_Exercise objective_
Please restate word for word the lines from the top of the entries through the line that contains "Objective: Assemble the", and do not include any pictures.

* * * *

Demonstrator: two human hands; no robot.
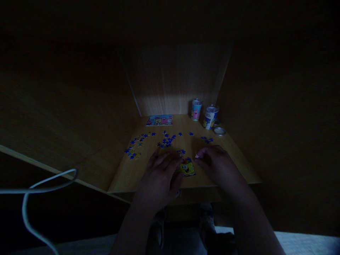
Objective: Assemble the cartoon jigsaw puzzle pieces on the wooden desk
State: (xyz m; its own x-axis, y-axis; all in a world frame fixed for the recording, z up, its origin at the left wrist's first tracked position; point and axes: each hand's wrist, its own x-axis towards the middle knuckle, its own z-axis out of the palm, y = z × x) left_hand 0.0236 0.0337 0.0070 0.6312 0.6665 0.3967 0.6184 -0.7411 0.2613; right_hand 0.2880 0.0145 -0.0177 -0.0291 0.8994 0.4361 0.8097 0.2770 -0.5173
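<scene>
The scene is very dark. A small yellow patch of joined puzzle pieces [187, 169] lies near the front edge of a wooden desk [127, 173]. My left hand [160, 177] rests flat on the desk just left of the patch, fingers stretched forward and touching its edge. My right hand [216, 163] sits to the right of the patch, fingers curled with the fingertips pinched together near it; what they hold is too small to name. Several loose blue puzzle pieces [166, 140] lie scattered beyond both hands.
A picture card [159, 120] lies at the back left of the desk. Two small printed tins [196, 109] [210, 117] stand at the back right, a round lid [219, 131] beside them. Wooden panels wall the desk in. A white cable [34, 191] hangs at the left.
</scene>
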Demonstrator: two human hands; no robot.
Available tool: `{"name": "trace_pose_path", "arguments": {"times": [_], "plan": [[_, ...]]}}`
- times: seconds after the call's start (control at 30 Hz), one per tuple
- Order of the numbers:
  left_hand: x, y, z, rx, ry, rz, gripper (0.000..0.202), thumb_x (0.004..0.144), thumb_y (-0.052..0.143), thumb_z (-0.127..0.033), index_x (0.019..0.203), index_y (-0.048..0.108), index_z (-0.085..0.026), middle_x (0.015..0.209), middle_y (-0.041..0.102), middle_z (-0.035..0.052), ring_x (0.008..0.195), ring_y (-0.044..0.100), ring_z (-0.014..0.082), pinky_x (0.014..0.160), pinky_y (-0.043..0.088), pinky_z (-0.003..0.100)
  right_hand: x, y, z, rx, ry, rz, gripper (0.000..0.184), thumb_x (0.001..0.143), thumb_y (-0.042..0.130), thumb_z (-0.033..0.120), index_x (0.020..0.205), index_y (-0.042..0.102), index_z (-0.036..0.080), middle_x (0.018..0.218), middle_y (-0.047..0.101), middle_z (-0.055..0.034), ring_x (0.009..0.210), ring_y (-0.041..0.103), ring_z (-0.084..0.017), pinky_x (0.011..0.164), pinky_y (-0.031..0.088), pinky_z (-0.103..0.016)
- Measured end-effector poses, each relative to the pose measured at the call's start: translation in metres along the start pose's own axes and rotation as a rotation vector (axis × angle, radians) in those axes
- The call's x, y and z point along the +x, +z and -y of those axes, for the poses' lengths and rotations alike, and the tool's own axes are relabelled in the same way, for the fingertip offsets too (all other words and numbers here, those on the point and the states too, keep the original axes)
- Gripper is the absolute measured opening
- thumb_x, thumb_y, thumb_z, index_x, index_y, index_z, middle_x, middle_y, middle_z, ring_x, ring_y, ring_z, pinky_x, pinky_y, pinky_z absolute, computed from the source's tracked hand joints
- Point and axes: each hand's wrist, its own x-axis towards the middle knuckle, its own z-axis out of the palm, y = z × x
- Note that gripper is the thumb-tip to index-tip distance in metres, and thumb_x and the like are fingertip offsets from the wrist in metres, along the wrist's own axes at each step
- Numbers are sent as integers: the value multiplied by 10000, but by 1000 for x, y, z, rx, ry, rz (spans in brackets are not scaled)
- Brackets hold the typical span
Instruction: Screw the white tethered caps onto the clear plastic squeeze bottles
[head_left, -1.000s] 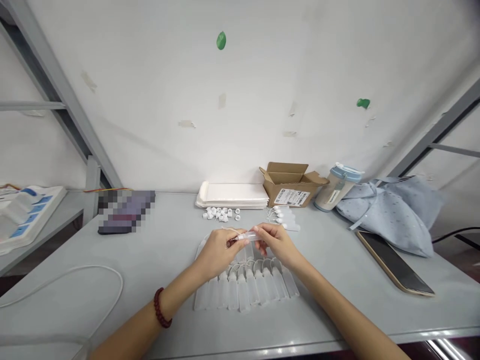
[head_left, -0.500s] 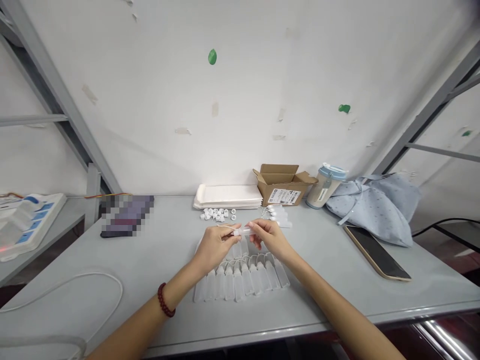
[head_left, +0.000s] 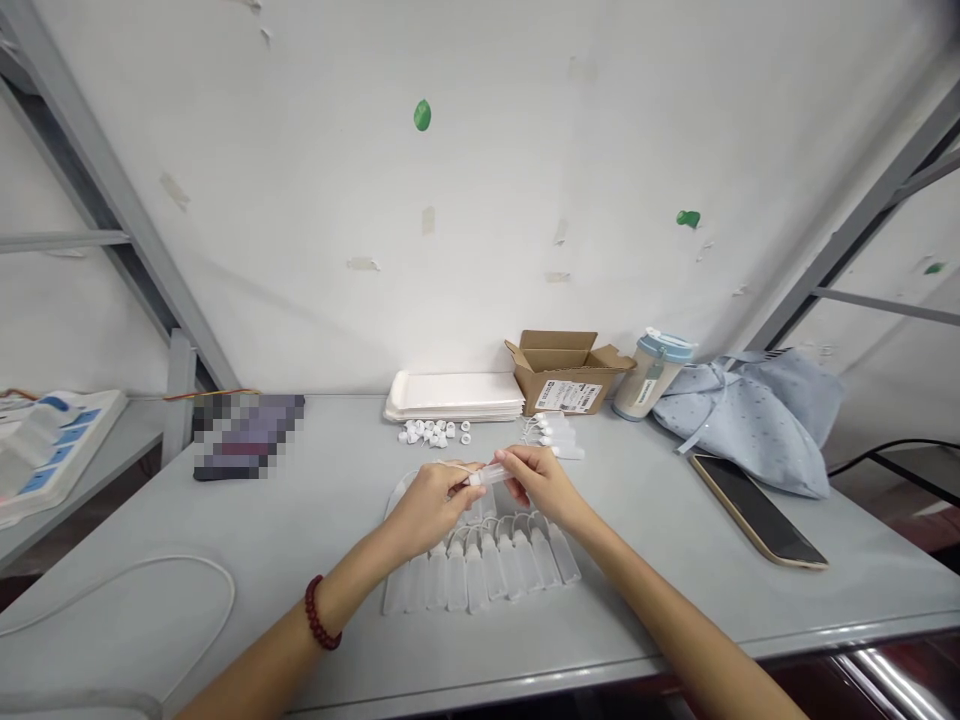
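Note:
Between my two hands, above the desk, is a small translucent plastic bottle (head_left: 493, 474) lying sideways, with a white cap end toward the left. My left hand (head_left: 435, 505) pinches the cap end, and a thin white cord shows over its fingers. My right hand (head_left: 541, 482) grips the other end of the bottle with thumb and fingers. Below them lies a row of similar translucent bottles (head_left: 476, 580) with white looped cords at their tops. Part of the row and the bottles behind it is hidden by my left hand and forearm.
Loose white caps (head_left: 431, 433) lie beyond my hands, before a stack of white trays (head_left: 457, 392). Several bottles (head_left: 559, 440) sit near an open cardboard box (head_left: 568, 375). A tumbler (head_left: 651, 378), a blue cloth bag (head_left: 739, 420) and a phone (head_left: 757, 510) are at the right.
Both hands stay on the bottle. It has dropped slightly and tilted a little, its right end now higher. My left wrist has shifted slightly left and down.

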Motion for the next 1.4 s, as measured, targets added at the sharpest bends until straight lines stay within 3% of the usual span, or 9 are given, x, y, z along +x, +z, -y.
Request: {"name": "trace_pose_path", "arguments": {"times": [0.13, 0.23, 0.4, 0.53, 0.67, 0.8, 1.03, 1.27, 1.4], "plan": [[-1, 1, -1, 7, 12, 39, 371, 869, 410, -300, 524, 361, -175, 560, 378, -39, 519, 361, 102, 514, 291, 238, 1, 0, -2, 22, -12, 2, 429, 856, 465, 500, 625, 565, 153, 403, 411, 63, 353, 356, -65, 393, 293, -204], [-2, 1, -2, -7, -5, 63, 401, 886, 391, -344, 524, 366, -173, 543, 314, -49, 498, 286, 94, 484, 243, 240, 1, -1, -3, 64, 3, 11, 423, 848, 472, 514, 709, 615, 140, 400, 408, 70, 343, 348, -67, 379, 289, -203], [-5, -1, -4, -96, -105, 129, 430, 908, 318, -431, 697, 581, -165, 511, 306, -58, 461, 280, 100, 459, 229, 238, 1, -2, -3, 106, 17, 38, 439, 845, 470, 525, 704, 613, 134, 409, 416, 67, 338, 357, -64, 365, 284, -199], [-4, 0, -3, -67, -84, 82, 358, 867, 410, -389, 584, 461, -176, 523, 308, -56, 481, 289, 100, 477, 229, 240, 0, -1, 0, 117, 30, 48, 451, 839, 476, 527, 685, 617, 127, 405, 398, 69, 335, 348, -60, 367, 268, -200], [-2, 3, 2, 52, 56, -48, 377, 816, 481, -263, 512, 272, -185, 524, 349, -44, 517, 330, 101, 527, 264, 252, -2, 1, 1, 131, 87, 49, 482, 824, 474, 561, 703, 627, 121, 395, 317, 92, 319, 296, -52, 353, 224, -201], [-2, 5, 6, 123, 119, -107, 383, 822, 483, -228, 500, 281, -184, 527, 408, -32, 537, 374, 108, 549, 299, 257, -1, 2, 0, 140, 112, 39, 497, 811, 477, 589, 700, 617, 125, 383, 308, 95, 303, 300, -55, 335, 217, -200], [-3, 5, -3, 20, 43, -59, 339, 851, 469, -288, 540, 406, -170, 552, 385, -37, 532, 330, 100, 516, 268, 246, -1, 2, 0, 134, 101, 0, 569, 815, 422, 638, 781, 633, 111, 366, 409, 65, 310, 358, -78, 352, 275, -209], [-1, -2, -5, -177, -104, -44, 424, 837, 476, -418, 532, 294, -187, 533, 245, -60, 498, 267, 88, 482, 227, 236, -4, 0, 3, 113, -103, 15, 393, 826, 529, 517, 962, 596, 154, 506, 412, 73, 447, 411, -84, 483, 337, -222], [-1, 0, -5, -113, -80, -69, 397, 822, 508, -364, 536, 300, -184, 534, 256, -61, 505, 253, 87, 485, 219, 235, -4, -2, 1, 92, -100, 23, 347, 811, 560, 501, 842, 592, 157, 494, 422, 66, 443, 398, -82, 465, 311, -219]]}}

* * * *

_Written response_
Demonstrator: two human hands; no robot.
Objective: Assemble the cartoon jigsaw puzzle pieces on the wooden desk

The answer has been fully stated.